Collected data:
=-=-=-=-=
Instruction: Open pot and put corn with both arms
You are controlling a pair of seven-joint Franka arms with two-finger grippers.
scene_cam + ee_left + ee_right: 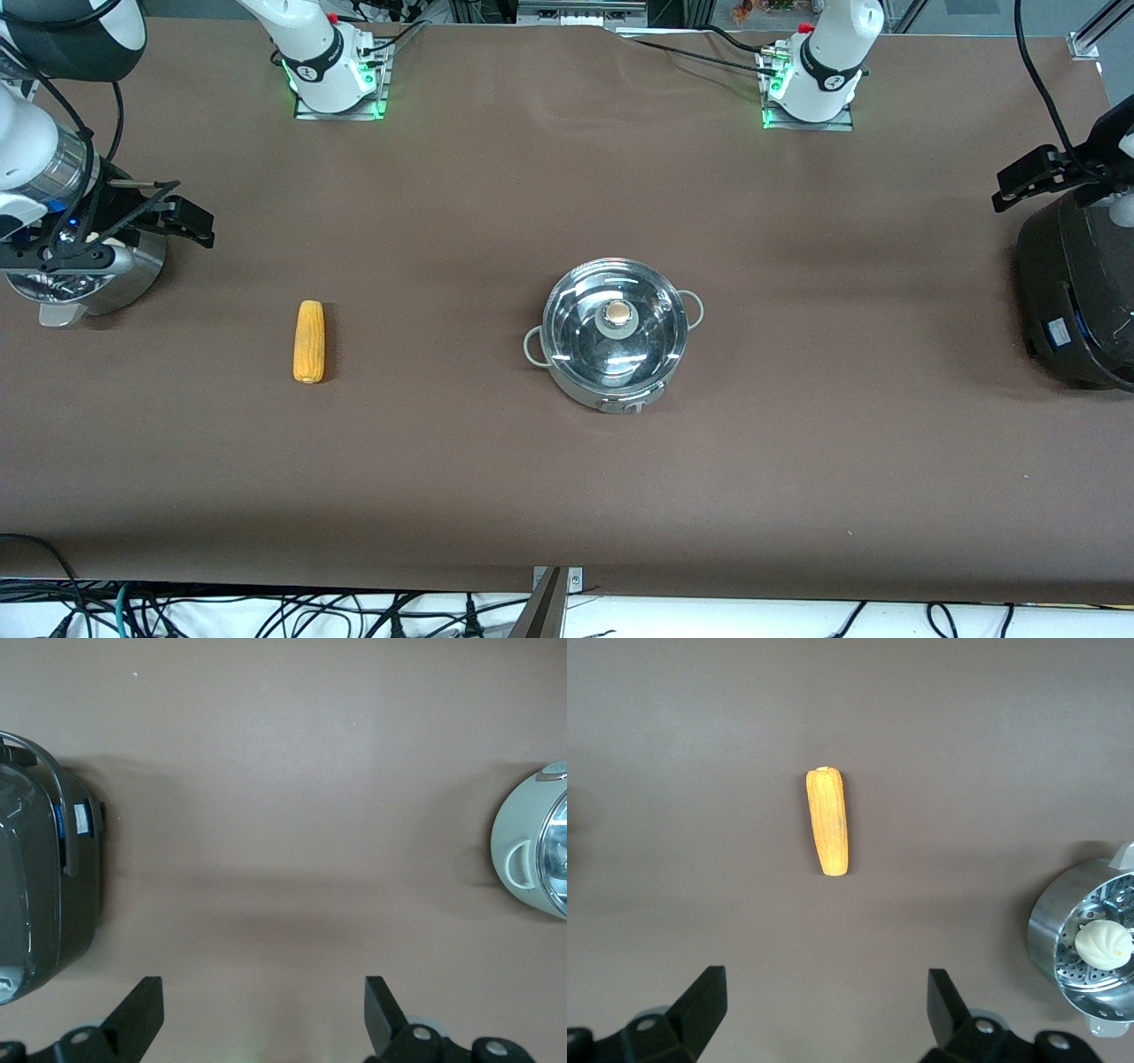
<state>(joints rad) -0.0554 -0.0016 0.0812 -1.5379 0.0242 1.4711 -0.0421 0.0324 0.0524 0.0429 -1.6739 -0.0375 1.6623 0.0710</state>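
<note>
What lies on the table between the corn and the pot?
Nothing: in the front view the brown table is bare between the corn and the lidded pot.

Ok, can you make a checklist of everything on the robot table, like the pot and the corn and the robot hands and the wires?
Surface: brown cloth-covered table, bare between the things.
Job's things: small shiny steel pot mid-table, glass lid with beige knob on; yellow-orange corn cob lying flat toward the right arm's end.
Clutter: steel perforated steamer bowl holding a pale round bun; large black cooker at the left arm's end.
Grippers: left gripper over bare cloth beside the cooker, jaws open, empty; right gripper over the cloth between the corn and the steamer bowl, jaws open, empty.
Cables: black cables bundled below the table's near edge.
Surroundings: two arm bases with green lights.
</note>
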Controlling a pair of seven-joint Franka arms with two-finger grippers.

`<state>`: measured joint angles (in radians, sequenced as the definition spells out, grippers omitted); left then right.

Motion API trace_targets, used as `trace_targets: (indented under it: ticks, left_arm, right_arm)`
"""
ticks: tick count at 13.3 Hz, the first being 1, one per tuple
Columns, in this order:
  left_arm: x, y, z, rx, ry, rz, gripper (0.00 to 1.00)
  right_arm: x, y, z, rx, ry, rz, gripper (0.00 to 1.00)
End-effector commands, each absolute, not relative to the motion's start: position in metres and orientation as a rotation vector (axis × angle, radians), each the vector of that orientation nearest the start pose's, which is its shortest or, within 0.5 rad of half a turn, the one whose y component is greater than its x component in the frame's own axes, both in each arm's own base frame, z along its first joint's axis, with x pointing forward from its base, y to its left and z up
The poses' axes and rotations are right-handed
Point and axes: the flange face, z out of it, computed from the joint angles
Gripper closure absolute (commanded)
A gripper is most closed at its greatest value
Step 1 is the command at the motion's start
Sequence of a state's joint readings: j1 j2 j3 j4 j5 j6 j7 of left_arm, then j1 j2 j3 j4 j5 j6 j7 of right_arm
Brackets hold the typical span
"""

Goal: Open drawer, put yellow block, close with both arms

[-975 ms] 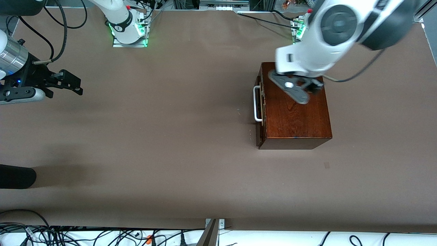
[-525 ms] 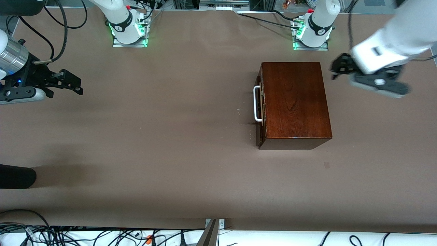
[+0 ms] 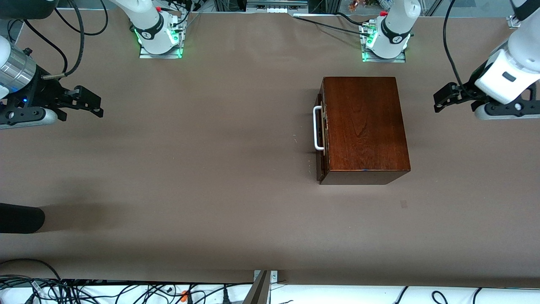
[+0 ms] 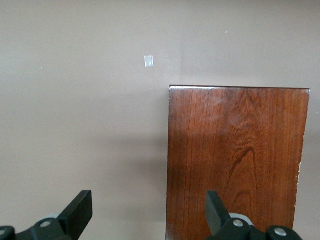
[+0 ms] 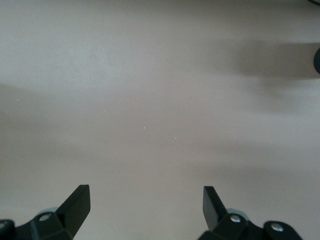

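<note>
Left black two-finger gripper (image 3: 441,101) hangs spread wide and empty over bare table beside the glossy reddish-brown wooden box (image 3: 362,126); right gripper (image 3: 90,105) too, waiting at its end. White-handled drawer (image 3: 319,128) sits shut, contents hidden, so no yellow block visible

1. The wooden box (image 3: 363,128) stands on the desk (image 3: 211,169) toward the left arm's end.
2. Its drawer (image 3: 320,137) is shut, its handle (image 3: 317,128) facing the right arm's end.
</note>
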<state>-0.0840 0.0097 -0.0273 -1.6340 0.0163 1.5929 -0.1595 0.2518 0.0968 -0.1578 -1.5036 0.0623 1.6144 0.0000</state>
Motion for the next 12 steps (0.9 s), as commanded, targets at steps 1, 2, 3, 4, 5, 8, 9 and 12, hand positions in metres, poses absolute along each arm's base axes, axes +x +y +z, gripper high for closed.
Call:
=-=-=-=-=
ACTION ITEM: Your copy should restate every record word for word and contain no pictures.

TASK SOLUTION:
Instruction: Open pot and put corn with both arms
You are controlling a pair of seven-joint Franka arms with two-finger grippers.
scene_cam + ee_left + ee_right: 
<state>(joints rad) -0.0554 -0.0016 0.0812 -1.5379 0.0242 1.4711 -0.0421 0.0324 0.0524 0.0429 -1.6739 -0.0375 1.6623 0.0710</state>
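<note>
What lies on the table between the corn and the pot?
Nothing: in the front view the brown table is bare between the corn and the lidded pot.

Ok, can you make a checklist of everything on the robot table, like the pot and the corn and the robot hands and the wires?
Surface: brown cloth-covered table, bare between the things.
Job's things: small shiny steel pot mid-table, glass lid with beige knob on; yellow-orange corn cob lying flat toward the right arm's end.
Clutter: steel perforated steamer bowl holding a pale round bun; large black cooker at the left arm's end.
Grippers: left gripper over bare cloth beside the cooker, jaws open, empty; right gripper over the cloth between the corn and the steamer bowl, jaws open, empty.
Cables: black cables bundled below the table's near edge.
Surroundings: two arm bases with green lights.
</note>
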Controlling a pair of seven-joint Franka arms with two-finger grippers.

`<state>`: measured joint angles (in radians, sequenced as the definition spells out, grippers omitted); left then right.

Motion API trace_targets, used as `trace_targets: (indented under it: ticks, left_arm, right_arm)`
"""
ticks: tick count at 13.3 Hz, the first being 1, one per tuple
Columns, in this order:
  left_arm: x, y, z, rx, ry, rz, gripper (0.00 to 1.00)
  right_arm: x, y, z, rx, ry, rz, gripper (0.00 to 1.00)
End-effector commands, each absolute, not relative to the motion's start: position in metres and orientation as a rotation vector (axis × angle, radians), each the vector of that orientation nearest the start pose's, which is its shortest or, within 0.5 rad of half a turn, the one whose y component is greater than its x component in the frame's own axes, both in each arm's own base frame, z along its first joint's axis, with x pointing forward from its base, y to its left and z up
The poses' axes and rotations are right-handed
Point and axes: the flange face, z out of it, computed from the joint angles
Gripper closure absolute (commanded)
A gripper is most closed at its greatest value
Step 1 is the command at the motion's start
Sequence of a state's joint readings: j1 j2 j3 j4 j5 j6 j7 of left_arm, then j1 j2 j3 j4 j5 j6 j7 of right_arm
Brackets hold the typical span
"""

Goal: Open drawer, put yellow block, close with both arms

[-975 ms] 
[-525 ms] 
[+0 ms] 
[+0 ms] 
[+0 ms] 

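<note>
Left black two-finger gripper (image 3: 441,101) hangs spread wide and empty over bare table beside the glossy reddish-brown wooden box (image 3: 362,126); right gripper (image 3: 90,105) too, waiting at its end. White-handled drawer (image 3: 319,128) sits shut, contents hidden, so no yellow block visible

1. The wooden box (image 3: 363,128) stands on the desk (image 3: 211,169) toward the left arm's end.
2. Its drawer (image 3: 320,137) is shut, its handle (image 3: 317,128) facing the right arm's end.
</note>
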<state>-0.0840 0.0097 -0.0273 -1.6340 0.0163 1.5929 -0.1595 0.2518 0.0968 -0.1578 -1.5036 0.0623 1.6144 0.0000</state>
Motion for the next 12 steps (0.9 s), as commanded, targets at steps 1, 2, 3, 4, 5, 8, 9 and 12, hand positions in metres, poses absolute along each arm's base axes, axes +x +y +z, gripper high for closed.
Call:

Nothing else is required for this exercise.